Le panorama est alors forcément accablant lorsque la machine s’enraye comme elle l’a fait à partir de 2020. Le masque du capitalisme à visage humain tombe. La violence se généralise dans les rapports sociaux, et la société civile vacille, l’irrationnel triomphe sous mille et une formes toujours recommencées, alimentant les ressentiments, les paranoïas, zombifiant des secteurs entiers des masses, qui dérivent d’une hystérie hallucinatoire à une autre ou s’enferment dans la fatalité.
Et encore cela n’est-il que le début. À mesure que l’économie de guerre qui est en train d’être mise en place imposera la dictature des monopoles et de l’État bourgeois, à mesure que se multiplieront les feux dans les pays de la zone de tempêtes qu’est le tiers-monde, la France sera polarisée par la superpuissance impérialiste américaine et jetée avec elle dans les flammes de sa grande confrontation historique avec l’expansionnisme de la Chine sociale-fasciste.
Alors, au fur et à mesure que les exigences insoutenables de la fuite en avant impérialiste imposeront la mobilisation croissante des masses dans un sens militaire, une nasse d’acier s’abattra sur la France. C’est inévitable, sauf si une rupture révolutionnaire brise cette fatalité.
Ce qui se joue à l’arrière-plan, c’est la question de la rupture et de la confrontation.
Quelle rupture, quelle confrontation ?
Rupture et confrontation avec l’État bourgeois en France, rupture et confrontation avec l’Union européenne et l’Otan, rupture et confrontation avec les agents de la superpuissance américaine, rupture et confrontation avec la lessiveuse du 24h/24 du capitalisme, avec son libéralisme-libertaire décadent et tous ses « discours » atomisant et aliénant les masses.

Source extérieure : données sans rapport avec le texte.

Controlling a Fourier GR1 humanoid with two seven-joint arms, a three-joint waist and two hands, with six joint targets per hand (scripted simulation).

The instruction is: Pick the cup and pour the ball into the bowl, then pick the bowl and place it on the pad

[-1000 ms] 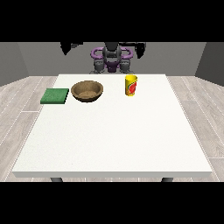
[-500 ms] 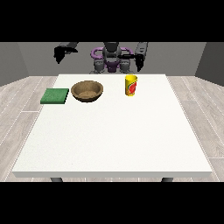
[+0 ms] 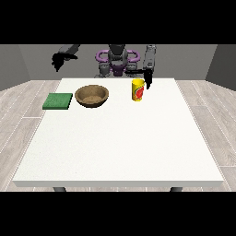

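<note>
- Front view: cup (image 3: 138, 89) stands upright on the table (image 3: 120, 143), long axis vertical, right of the bowl (image 3: 92, 96); green pad (image 3: 58, 101) just left of the bowl.
- Hand at the view's right (image 3: 148, 79) hangs just beside the cup's upper right rim, nothing in it; fingers too small to read. Clearly the nearer hand.
- Hand at the view's left (image 3: 58, 60) is raised off the table's far left corner, well apart from the cup, holding nothing.
- Ball not visible.

The bowl (image 3: 92, 96) looks like grained brown wood, the cup (image 3: 138, 89) glossy yellow, the pad (image 3: 58, 101) matt green, the counter (image 3: 120, 143) smooth matt white.
</note>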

Rupture et confrontation avec l’économie de guerre et toutes les compromissions sociales-souverainistes ou syndicales pensant pouvoir geler ou ralentir significativement la fuite en avant du capitalisme français ou alors tirer son épingle du jeu en magouillant quelques accords en mettant à genoux les masses de notre pays et en mettant les mains de la classe ouvrière au service de la bourgeoisie impérialiste pour assouplir la laisse que cette dernière lui mettra au cou.
Rupture et confrontation totale donc. Et cela en commençant par rejeter le narratif que l’État bourgeois et ses agents dans les institutions tentent de construire.
Nous avons depuis le début eu raison sur la guerre en Ukraine, et depuis le début de l’année 2024, les choses s’accélèrent, s’empirent. Les milliards pleuvent pour la guerre, les dettes s’accumulent, le souffre, le nitrate de potassium et les matières fissibles remplissent des milliers et de milliers d’obus et de missiles, alors que des machines, ou bien toujours plus sophistiquées ou bien d’une simplicité perverse, sont mises au point.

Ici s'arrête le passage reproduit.